If my academic study of religion has taught me anything, it is that whenever you step into a religion class, you are reminded that we don’t really have a definition of religion. What kind of box can hold both Christianity and Confucianism, Baha’i and Buddhism, shamanism and Shintoism? As soon as you start putting strictures on what counts as “religion,” you run into trouble …
… Where are we going to draw the line for who is allowed inside the circle of engagement which that word signifies? People who are “spiritual but not religious”? Theistic believers? Abrahamic ones (and where then would the atheistic Jews be…)? Who is in, and who is out, when we are all human and have some way of seeing the world and gleaning meaning from it?
This religious leader wrote in the email that it was impossible to be at an event using the word “faith” with those of no faith.
It was a statement that, as a person of faith myself, hurt me. If one cannot be part of an event where there are nonbelievers, how are you supposed to function in our world? There are non-religious people all around you, from the sidewalk to the subway to the pew. No one could have missed the media kerfuffle over the recent Pew survey that found one in five Americans to be “nones” (people unaffiliated with any religious tradition).
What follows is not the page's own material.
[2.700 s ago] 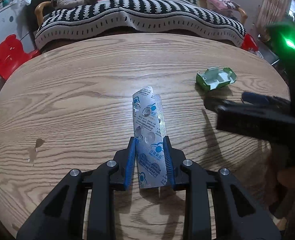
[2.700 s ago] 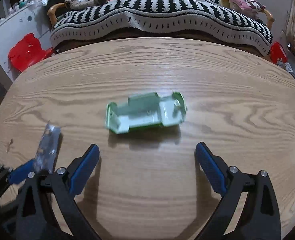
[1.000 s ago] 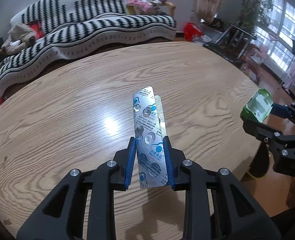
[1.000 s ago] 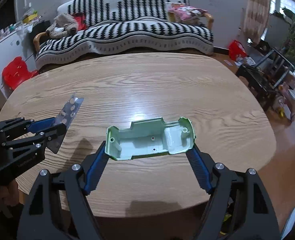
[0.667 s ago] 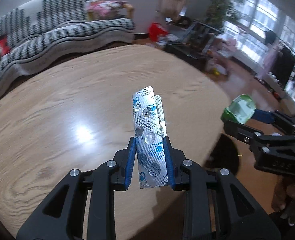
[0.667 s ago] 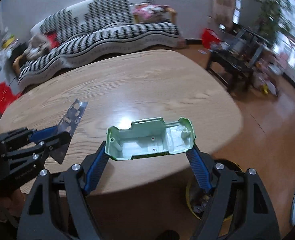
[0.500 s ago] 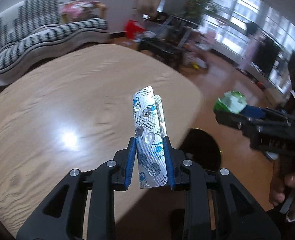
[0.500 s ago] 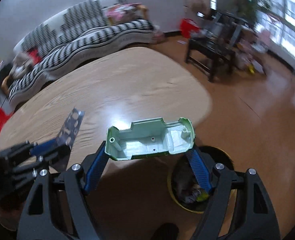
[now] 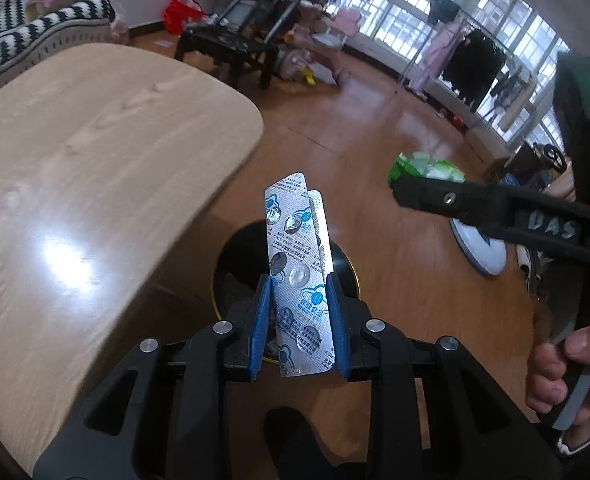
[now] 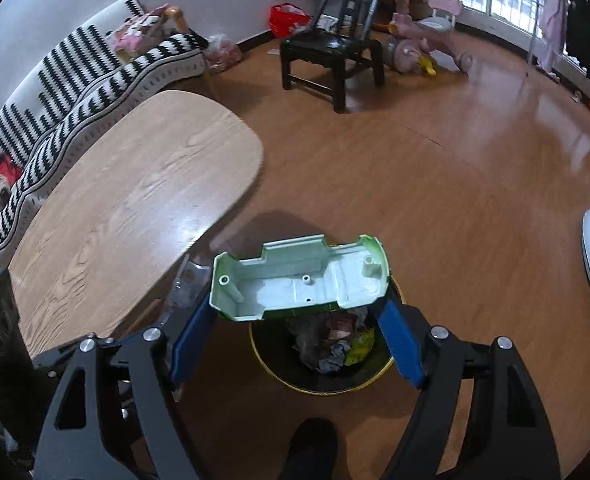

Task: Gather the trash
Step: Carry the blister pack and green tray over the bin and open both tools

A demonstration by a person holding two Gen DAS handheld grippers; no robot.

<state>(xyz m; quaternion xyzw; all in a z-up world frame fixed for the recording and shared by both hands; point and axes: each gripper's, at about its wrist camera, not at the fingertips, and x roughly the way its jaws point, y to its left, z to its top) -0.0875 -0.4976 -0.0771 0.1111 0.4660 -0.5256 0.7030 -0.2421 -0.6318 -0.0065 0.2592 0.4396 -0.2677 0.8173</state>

In a pluralistic world, we have to realize that we must co-exist not only with people who adhere to a label that can be found in a World Religions textbook, but also those who fit no label. The group I invited to the interfaith event was the secular humanists. I know many secular humanists, and if we are looking for faith, these are people who have faith in the human spirit. They run the gamut in terms of their cosmology—some believe in a higher spirit, some are agnostic, some are just plain atheist. As a Unitarian Universalist, I know many humanist UUs. Does that mean that my religion is invalid for participating in “interfaith” work?
We have to push our boundaries of acceptance, and not be bound by semantics…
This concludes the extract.